Делая белый соус к макаронам, я припрятала за тарелками пачку маргарина. Девчонки сразу предупредили, что дежурный по кухне тырит еду на всех, а если я откажусь, они мне устроят. Помыв посуду, я пронесла маргарин под рубашкой в спальню. Как только мы услышали, что Амелия разговаривает по телефону с подругой, я порезала пачку на кубики своим ножом. Ели медленно, лизали жир, как леденец. Я пьянела от поступающих в кровь чистых калорий.
— Восемнадцать стукнет — и досвидос! — заявила Нидия, обсасывая пальцы. — Если, конечно, не прибью эту суку раньше…
Меж тем я Амелии нравилась. Она сажала меня рядом и разрешала доедать с ее тарелки. В особо удачные дни звала после ужина в салон поболтать о дизайне, показать образцы тканей и обоев. Я кивала, слушала бесконечные байки про аргентинскую аристократию и уплетала сливочное печенье с чаем. Девчонки обижались на меня за пособничество врагу, и я их не винила. Они не разговаривали со мной в школе и на улице, когда мы долгими голодными часами ждали возвращения Стервеллы с работы. Ни у кого не было ключа — вдруг мы что-нибудь украдем или взломаем комнату и позвоним по телефону…

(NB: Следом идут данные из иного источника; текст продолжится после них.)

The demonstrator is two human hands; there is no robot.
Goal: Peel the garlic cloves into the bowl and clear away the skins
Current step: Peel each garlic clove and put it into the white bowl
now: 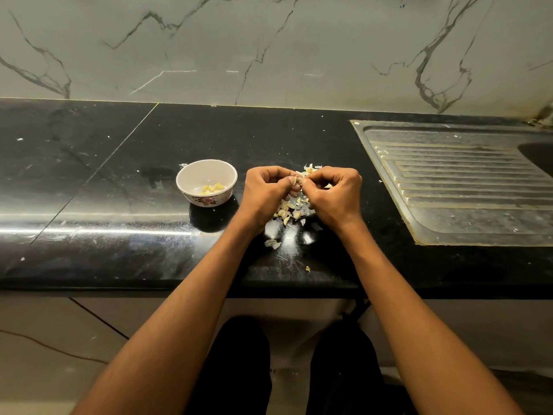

Что сказать о том времени? Каждое мгновение проходило под знаком голода и его молчаливого близнеца — непреодолимого желания спать. Занятия шли как в тумане, я не могла думать. Логика испарилась, память вытекла, как моторное масло. Желудок болел, месячные прекратились. Я парила над тротуаром, как дым. Начались дожди, я заболела. После школы некуда было пойти.
Я слонялась по улицам Голливуда. Повсюду корчились в подворотнях бездомные дети, выпрашивали травку, мелочь, сигарету, поцелуй. Я видела в их лицах свое собственное. На Лас-Палмас-авеню за мной увязалась девочка с наполовину выбритой головой.
— Стой, Венди!
Когда она схватила меня сзади за куртку, я повернулась и приставила ей к горлу нож, который незаметно раскрыла в кармане.
— Я не Венди!
По ее грязному лицу текли слезы.
— Венди… — прошептала она.
В другой раз я почему-то пошла вместо востока на запад и на север, петляя по мокрым переулкам, вдыхая смолистый запах эвкалиптов, вечнозеленого питтоспорума и последних апельсинов. В туфлях хлюпала вода, лицо горело. Я смутно сознавала, что надо укрыться от дождя и высушить ноги, чтобы не схватить пневмонию, но что-то гнало меня вперед. Я сорвала уксусно-кислый апельсин. Витамин С.
Только выйдя на Голливудский бульвар, поняла, что делаю, — передо мной был наш бывший грязно-белый дом, мокрый от дождя. С бананов, пальм и блестящих олеандров стекала вода. Именно здесь потерпел крушение наш самолет. Я видела наши окна, те, что разбил Барри. Окна Майкла. У него горел свет.